**DATA SECTION:**
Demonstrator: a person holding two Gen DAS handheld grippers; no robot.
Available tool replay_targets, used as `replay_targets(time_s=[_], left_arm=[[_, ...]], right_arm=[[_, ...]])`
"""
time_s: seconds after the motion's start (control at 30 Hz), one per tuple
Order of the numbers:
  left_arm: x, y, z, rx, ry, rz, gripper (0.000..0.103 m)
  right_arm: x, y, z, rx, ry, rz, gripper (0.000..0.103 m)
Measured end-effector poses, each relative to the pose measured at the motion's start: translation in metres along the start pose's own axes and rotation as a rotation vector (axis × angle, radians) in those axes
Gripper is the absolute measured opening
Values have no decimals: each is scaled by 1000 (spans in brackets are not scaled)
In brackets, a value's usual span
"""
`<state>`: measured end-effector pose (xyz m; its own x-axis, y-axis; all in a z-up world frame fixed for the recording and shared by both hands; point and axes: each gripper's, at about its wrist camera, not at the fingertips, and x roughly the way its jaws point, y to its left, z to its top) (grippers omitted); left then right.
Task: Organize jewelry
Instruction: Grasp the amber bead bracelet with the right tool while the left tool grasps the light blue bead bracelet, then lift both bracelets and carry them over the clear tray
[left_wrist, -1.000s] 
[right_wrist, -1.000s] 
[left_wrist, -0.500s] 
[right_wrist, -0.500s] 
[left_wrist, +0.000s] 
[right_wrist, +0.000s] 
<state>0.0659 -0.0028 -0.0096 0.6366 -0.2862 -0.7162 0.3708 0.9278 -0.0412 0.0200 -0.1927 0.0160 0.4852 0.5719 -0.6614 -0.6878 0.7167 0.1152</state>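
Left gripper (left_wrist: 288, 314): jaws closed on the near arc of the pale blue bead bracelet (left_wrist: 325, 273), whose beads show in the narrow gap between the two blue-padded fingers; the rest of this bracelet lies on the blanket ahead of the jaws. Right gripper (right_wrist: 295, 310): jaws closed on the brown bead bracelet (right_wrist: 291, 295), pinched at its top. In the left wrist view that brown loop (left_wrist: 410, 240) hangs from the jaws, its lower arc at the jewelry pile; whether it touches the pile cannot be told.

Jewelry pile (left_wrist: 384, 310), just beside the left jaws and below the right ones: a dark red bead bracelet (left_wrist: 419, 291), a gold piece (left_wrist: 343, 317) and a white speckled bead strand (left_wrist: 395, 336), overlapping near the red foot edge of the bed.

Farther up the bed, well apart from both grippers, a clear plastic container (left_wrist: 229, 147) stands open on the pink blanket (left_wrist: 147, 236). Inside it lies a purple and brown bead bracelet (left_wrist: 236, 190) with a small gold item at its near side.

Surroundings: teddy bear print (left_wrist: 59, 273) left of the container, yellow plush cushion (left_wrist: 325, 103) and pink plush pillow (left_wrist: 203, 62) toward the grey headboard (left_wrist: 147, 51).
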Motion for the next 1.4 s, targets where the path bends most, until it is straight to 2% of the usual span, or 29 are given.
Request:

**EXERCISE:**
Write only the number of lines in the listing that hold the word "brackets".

**ANSWER TO THIS TASK:**
2